Loch nan Dubhrachan agus an t-Each-Uisge
- Loch nan Dubrachan and the Water-Horse

Extract from the book:
“Somewhere in Scotland”,
by Alasdair Alpin MacGregor, 1935, p.148

  Perhaps the most astonishing incident connected with a water-horse was the dragging of a loch in Skye with a view to capturing this evil monster. Between Knock and Isle Oronsay, in the Sleat of Skye, is a loch called Loch nan Dubhrachan. So persistent in the neighbourhood were stories of the manner in which “a beast” inhabiting this loch sought to waylay islanders who dared to pass by at night-time that eventually it was decided to drag the loch with a large net. This was actually carried out in the year 1870; but the water-horse astutely evaded capture! During the dragging operations, however, the net became entangled with some obstacle under water. This so terrifed both spectators and those engaged in dragging the net on opposite sides of the loch that they all fled to their homes, convinced that at long last they had proved the existence of the water-horse.

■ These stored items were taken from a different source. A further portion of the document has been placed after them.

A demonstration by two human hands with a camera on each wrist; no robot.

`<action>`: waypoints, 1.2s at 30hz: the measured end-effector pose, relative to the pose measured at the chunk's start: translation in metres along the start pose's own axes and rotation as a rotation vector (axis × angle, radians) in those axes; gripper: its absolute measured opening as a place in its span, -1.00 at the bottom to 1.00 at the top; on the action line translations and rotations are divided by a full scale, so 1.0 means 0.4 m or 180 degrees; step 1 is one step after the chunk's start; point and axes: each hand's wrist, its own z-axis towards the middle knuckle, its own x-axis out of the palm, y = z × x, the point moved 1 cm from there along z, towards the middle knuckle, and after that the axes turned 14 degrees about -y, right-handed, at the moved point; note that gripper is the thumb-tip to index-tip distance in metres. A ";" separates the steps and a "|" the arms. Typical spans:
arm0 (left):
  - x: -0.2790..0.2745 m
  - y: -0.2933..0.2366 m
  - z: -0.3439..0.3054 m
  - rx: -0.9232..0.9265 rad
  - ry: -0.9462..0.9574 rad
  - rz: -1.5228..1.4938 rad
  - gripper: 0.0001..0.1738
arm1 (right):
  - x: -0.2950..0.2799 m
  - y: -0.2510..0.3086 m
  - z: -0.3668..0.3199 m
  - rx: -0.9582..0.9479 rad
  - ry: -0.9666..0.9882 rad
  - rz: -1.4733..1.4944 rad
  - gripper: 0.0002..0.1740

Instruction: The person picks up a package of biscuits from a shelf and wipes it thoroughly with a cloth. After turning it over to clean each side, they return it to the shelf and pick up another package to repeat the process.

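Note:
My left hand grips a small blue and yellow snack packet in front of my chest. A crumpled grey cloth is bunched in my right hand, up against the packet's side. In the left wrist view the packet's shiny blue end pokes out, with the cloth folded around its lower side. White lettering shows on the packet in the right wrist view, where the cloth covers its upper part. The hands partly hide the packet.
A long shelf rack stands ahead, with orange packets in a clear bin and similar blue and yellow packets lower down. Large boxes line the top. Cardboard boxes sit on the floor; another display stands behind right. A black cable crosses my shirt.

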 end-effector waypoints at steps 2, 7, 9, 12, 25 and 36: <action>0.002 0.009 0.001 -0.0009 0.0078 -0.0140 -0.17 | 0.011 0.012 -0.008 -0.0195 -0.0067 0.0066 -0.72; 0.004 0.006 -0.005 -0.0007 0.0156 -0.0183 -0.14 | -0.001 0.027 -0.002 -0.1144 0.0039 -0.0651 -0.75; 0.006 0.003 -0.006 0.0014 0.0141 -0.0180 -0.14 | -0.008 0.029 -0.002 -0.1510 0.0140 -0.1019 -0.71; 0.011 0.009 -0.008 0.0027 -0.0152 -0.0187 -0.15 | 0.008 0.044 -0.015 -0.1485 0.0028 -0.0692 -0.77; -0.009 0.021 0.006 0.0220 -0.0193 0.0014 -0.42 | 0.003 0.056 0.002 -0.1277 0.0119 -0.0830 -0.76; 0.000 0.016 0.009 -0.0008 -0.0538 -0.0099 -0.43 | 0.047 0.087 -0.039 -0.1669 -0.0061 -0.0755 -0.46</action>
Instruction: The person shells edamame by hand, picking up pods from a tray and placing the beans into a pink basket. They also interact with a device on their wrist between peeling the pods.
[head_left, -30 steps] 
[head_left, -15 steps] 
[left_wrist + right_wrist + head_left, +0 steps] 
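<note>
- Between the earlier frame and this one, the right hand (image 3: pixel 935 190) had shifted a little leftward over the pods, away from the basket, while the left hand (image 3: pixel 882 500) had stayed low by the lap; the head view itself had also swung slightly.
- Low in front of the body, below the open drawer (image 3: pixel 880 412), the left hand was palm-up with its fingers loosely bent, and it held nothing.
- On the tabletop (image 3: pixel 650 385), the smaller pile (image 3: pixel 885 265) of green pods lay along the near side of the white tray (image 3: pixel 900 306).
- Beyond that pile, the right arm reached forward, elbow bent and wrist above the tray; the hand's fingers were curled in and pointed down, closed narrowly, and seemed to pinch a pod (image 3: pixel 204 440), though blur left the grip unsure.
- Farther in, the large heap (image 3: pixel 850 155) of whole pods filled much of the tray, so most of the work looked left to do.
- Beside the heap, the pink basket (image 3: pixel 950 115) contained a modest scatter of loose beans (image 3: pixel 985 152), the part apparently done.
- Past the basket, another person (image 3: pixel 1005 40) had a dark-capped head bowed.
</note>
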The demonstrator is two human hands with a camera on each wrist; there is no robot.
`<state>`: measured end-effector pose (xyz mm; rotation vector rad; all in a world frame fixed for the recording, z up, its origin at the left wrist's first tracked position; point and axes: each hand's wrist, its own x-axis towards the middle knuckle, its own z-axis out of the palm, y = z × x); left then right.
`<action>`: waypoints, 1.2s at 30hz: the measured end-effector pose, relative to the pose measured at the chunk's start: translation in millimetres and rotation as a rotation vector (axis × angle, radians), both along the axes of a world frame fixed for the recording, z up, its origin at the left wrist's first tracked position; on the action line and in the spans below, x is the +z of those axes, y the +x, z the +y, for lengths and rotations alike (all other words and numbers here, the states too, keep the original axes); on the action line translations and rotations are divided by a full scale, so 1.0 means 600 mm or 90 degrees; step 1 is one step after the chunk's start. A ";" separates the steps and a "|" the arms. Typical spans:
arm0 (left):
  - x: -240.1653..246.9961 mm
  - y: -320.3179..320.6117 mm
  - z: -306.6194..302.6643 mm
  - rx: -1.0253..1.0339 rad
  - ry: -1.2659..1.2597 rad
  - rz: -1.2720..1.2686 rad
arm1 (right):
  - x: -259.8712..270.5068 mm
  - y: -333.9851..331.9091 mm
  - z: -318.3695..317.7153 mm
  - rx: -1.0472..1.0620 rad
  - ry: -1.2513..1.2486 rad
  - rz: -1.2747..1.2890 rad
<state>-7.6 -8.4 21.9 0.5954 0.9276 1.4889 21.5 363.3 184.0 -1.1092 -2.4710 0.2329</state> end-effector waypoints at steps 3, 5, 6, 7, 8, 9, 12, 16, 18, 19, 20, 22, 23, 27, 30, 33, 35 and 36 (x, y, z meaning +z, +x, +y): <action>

  Some years ago I visited an old man named John MacRae, who lived in a cottage by the steading within earshot of the Old Manse of Glen Elg, and who, as a boy at Isle Oronsay witnessed the attempt to capture this water-horse. So noisy in spate was the burn at the end of John MacRae’s cottage that at times I used to find conversation with him quite an arduous undertaking, even when the door was shut. But I managed to take down from him, verbatim, the following account of the dragging of Loch nan Dubhrachan:

  “I was there myself at the loch between Isle Oronsay and Knock,” said John MacRae, “when they trawled for the each-uisge - for the water-horse like - just in yon loch below the road. It’s called Loch nan Dubhrachan. A cattleman and his wife came to cut rashes to thatch the house. They sat down to take a rest and the man observed a small, black object on the shore of the loch. ‘Look!’ he said to the wife, ‘that will be one of the farmer of Knock’s cows washed ashore, and that was drowned in the loch, or maybe one of the sea-cows they would be seeing in olden times.’

  ”So he went down. As he neared, the beast swam out with his head below water, putting little waves ashore.

  You may be sure the people was terrified. They were certain it was the each-uisge. So Lord MacDonald said he would dredge the loch - trawl it like, for the monster. Well, he got all his gillies and gamekeepers out one day with a big net. And they started walking along opposite sides of the loch like, dragging the net after them.

  “I saw the thing myself. I was a boy going to school. We got a holiday that day. Well, we were all watching carefully when the net got stuck, and all the gillies got the fear of death on them. So they just dropped the net, and ran back from the loch. I mind the day fine. A whilie after they commenced again; and after a whilie the net came away on a sudden. Well, then, they pulled it in like, afraid all the time what would be in the net.

  “Is it pike you call them long things?” inquired MacRae, demonstrating an approximate length from the tip of the forefinger of his left hand by placing his right hand sideways on his left arm.

  “Pike, I think you call them. Anyway,” he concluded, “there was nothing in the net at the finish but some mud and two small pikes.”